[Python-Dev] [Distutils] How we can get rid of eggs for 2.6 and beyond

Floris Bruynooghe floris.bruynooghe at gmail.com
Sat Mar 22 12:00:10 CET 2008


On Fri, Mar 21, 2008 at 10:04:45PM -0400, Phillip J. Eby wrote:
> At 02:31 AM 3/22/2008 +0100, Martin v. Löwis wrote:
> >However, I'm extremely skeptical that this can ever succeed
> >to the degree that whoever provides RPMs, .debs, or MSI
> >files will actually use such data, as they will find that
> >the data are incomplete, and they have to redo all of it,
> >anyway.
> 
> The data isn't for them to use to meet their use cases, it's for them 
> to *provide* so that Python tools don't stomp on, uninstall, or 
> otherwise interfere with files installed by the system.  In other 
> words, for system packagers, it's a communication from the system to 
> Python, rather than the other way around.  Even though the distutils 
> will build the file in the bdist, the system packaging tools would be 
> free to generate their own file listing and signatures and such.

As long as systems (dpkg, rpm, ...) install the .egg-info files they
do communicate which modules/distributions are installed.  The
installdb would just duplicate this information (according to the
current PEP).


> >>And as I said, I'll be happy if all we do is get the distutils to 
> >>abide by the spec for 2.6, even if it means we don't get an 
> >>uninstall tool.  That can always be installed later using Guido's 
> >>bootstrap tool.  :)
> >
> >I'm even more skeptical here. If the assumption is that the package
> >database allows for uninstallation, I'm -1. IOW, RPM, deb, MSI
> >should then *not* write to that package database, as they also write
> >to a different database, out of the scope of the PEP, and this is
> >what uninstallation should use.
> 
> I probably should have brought this up, in fact, I think I mentioned 
> it in a previous thread, but I would like to see PEP 262 add a way to 
> say "this is a system-installed package, *don't touch*".  The idea 
> again is not to do the job of the native packaging system, but rather 
> to ensure that Python-specific tools (e.g. easy_install and friends) 
> do not interfere or conflict with it.
> 
> A big problem in the early development of easy_install, even using 
> eggs, was that there was no way to tell whether it was safe to delete 
> or overwrite an existing file or directory that was already installed 
> on the system.  A mechanism like this would allow tools like 
> easy_install to say, "oh, your system packager has a conflicting 
> package here, you need to use that tool to sort this out if you 
> really want to do something here.  I'm not going to touch 
> that."  Without something like this, there is no way to tell the 
> difference on many systems between a system package and something the 
> user has put there with "sudo python setup.py install".

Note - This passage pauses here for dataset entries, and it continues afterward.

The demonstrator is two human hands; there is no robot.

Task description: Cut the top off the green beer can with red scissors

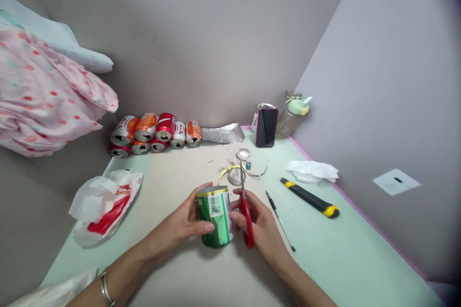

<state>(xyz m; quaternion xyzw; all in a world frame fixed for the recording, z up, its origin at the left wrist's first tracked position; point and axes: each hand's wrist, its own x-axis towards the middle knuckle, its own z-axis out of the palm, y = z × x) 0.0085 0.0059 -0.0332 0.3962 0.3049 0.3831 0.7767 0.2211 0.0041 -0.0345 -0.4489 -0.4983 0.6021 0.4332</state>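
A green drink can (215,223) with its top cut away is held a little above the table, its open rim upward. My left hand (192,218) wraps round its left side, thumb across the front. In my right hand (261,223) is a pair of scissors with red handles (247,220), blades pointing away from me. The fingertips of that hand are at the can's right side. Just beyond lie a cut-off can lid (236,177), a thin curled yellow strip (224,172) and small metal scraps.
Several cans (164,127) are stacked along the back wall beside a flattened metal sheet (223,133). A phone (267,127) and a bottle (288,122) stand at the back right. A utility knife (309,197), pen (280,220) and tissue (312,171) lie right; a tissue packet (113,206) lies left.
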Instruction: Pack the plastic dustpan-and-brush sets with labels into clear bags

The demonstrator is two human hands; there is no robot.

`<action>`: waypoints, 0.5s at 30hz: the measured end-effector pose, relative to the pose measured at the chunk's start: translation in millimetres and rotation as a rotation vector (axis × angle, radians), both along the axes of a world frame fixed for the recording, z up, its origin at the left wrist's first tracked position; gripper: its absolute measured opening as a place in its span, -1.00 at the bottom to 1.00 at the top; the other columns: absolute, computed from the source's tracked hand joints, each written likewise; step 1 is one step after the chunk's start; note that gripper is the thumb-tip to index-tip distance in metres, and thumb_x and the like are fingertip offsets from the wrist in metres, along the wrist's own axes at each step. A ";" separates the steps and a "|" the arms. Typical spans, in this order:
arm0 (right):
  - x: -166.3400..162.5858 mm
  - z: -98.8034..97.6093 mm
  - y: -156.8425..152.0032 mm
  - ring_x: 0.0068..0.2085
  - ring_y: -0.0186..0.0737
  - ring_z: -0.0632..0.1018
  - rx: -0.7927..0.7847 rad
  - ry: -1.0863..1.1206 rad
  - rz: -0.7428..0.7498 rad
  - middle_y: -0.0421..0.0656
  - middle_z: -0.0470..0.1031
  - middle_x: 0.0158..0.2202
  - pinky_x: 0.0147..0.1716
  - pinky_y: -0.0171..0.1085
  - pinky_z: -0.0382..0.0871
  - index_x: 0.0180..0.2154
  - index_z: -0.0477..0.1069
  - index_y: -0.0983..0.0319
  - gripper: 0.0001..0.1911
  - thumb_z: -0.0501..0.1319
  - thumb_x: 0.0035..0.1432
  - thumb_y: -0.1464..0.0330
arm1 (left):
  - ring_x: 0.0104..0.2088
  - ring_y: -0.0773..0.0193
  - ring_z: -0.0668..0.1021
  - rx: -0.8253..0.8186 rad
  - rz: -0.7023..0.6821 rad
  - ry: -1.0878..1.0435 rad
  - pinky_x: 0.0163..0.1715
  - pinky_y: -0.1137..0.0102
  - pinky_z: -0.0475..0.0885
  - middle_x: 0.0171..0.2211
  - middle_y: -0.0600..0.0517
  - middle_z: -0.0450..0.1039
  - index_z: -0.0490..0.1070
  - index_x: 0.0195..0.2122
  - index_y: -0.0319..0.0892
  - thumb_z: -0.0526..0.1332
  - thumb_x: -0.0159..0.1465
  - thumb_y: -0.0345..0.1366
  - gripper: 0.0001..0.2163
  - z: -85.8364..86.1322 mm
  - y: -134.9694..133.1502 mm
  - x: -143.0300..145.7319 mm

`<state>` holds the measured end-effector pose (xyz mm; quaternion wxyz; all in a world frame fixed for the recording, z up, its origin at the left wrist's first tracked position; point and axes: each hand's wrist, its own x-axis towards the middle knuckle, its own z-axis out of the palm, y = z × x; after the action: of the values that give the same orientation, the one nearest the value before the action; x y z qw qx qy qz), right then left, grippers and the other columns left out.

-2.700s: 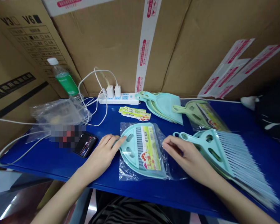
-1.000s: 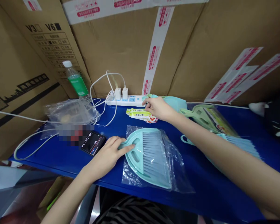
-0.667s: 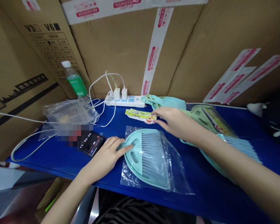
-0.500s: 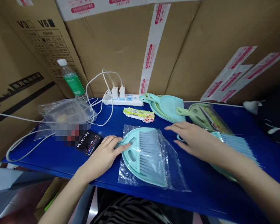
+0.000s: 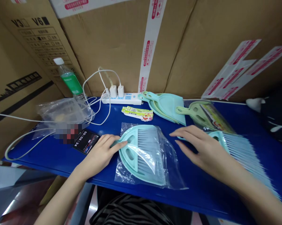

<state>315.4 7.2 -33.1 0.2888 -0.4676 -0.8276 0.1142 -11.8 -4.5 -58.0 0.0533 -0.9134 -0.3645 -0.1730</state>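
Note:
A light-blue dustpan with its brush [image 5: 143, 156] lies in a clear plastic bag on the table in front of me. My left hand [image 5: 105, 150] pinches its handle at the left, thumb on top. On the right, my right hand [image 5: 197, 143] is around the handle of another light-blue brush [image 5: 244, 153]. The handle's tip shows between thumb and forefinger, which are apart; the rest of the grip is hidden. That brush's bristles fan out behind my forearm.
Stacked blue and green dustpans [image 5: 171, 106] and a bagged green set [image 5: 202, 115] lie at the back. Printed cards [image 5: 137, 113], a power strip [image 5: 122, 99], a phone [image 5: 85, 142], crumpled plastic bags [image 5: 63, 114] and a bottle [image 5: 71, 81] stand leftward. Cardboard [image 5: 117, 47] walls the rear.
The view has shifted slightly. My right hand has moved a little right and toward me, and more of the right brush's bristles now shows. My left hand stays on the bagged set.

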 end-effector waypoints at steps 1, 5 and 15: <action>-5.4 4.9 -6.2 -0.30 -0.11 0.56 -0.076 0.056 0.002 -0.08 0.54 -0.32 -0.28 -0.12 0.47 -0.28 0.42 0.12 -0.80 0.02 0.25 0.32 | -0.05 0.16 0.46 0.015 0.004 -0.012 -0.08 0.24 0.45 -0.06 -0.10 0.45 0.36 0.11 -0.11 -0.04 0.35 -0.56 -0.60 0.3 -0.2 0.0; -18.2 6.0 -16.7 -0.55 -0.28 0.45 -0.584 0.211 0.117 -0.26 0.41 -0.55 -0.55 -0.28 0.37 -0.24 0.25 0.12 -0.82 -0.01 0.30 0.19 | -0.04 0.17 0.46 0.074 0.035 -0.062 -0.08 0.26 0.44 -0.07 -0.09 0.45 0.36 0.10 -0.12 -0.02 0.38 -0.52 -0.65 1.5 -0.7 1.4; -28.3 -20.9 -3.0 -0.61 -0.39 0.38 -0.974 0.600 0.077 -0.34 0.35 -0.50 -0.62 -0.30 0.34 -0.19 0.13 0.14 -0.36 0.22 -0.04 -0.20 | -0.06 0.17 0.48 0.126 -0.002 -0.037 -0.10 0.26 0.46 -0.08 -0.10 0.47 0.36 0.07 -0.14 -0.01 0.39 -0.51 -0.69 4.2 -3.8 10.7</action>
<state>287.1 4.2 -53.9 0.2580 -0.4631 -0.5777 0.6206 -1.0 -8.3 -53.7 0.1038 -0.9054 -0.3527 -0.2123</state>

There is a way of telling if you have to keep you hands off a package
(sorry to bring this up again): installation paths.  /usr/lib is the
system path, the local admin (and hence setuptools) should keep their
hands off it at all times (unless requested with a --prefix or so for
building the debs or rpms but an uninstall in those cases won't be
required from setuptools).

What an installdb could help with is tell setuptools to keep it's
hands off a distribution manually installed (or by another tool) in
the local admin directory (/usr/local) or user directory (~/).  Your
proposal of an installdb for each directory on sys.path would solve
this, but the installdb in /usr/lib will be completely usused.

But frankly, for that just an extra field in the .egg-info
"Installed-By: setuptools" would do no?  Possibly followed by a
"X-Setuptools-Installed-Files:" section if you need that.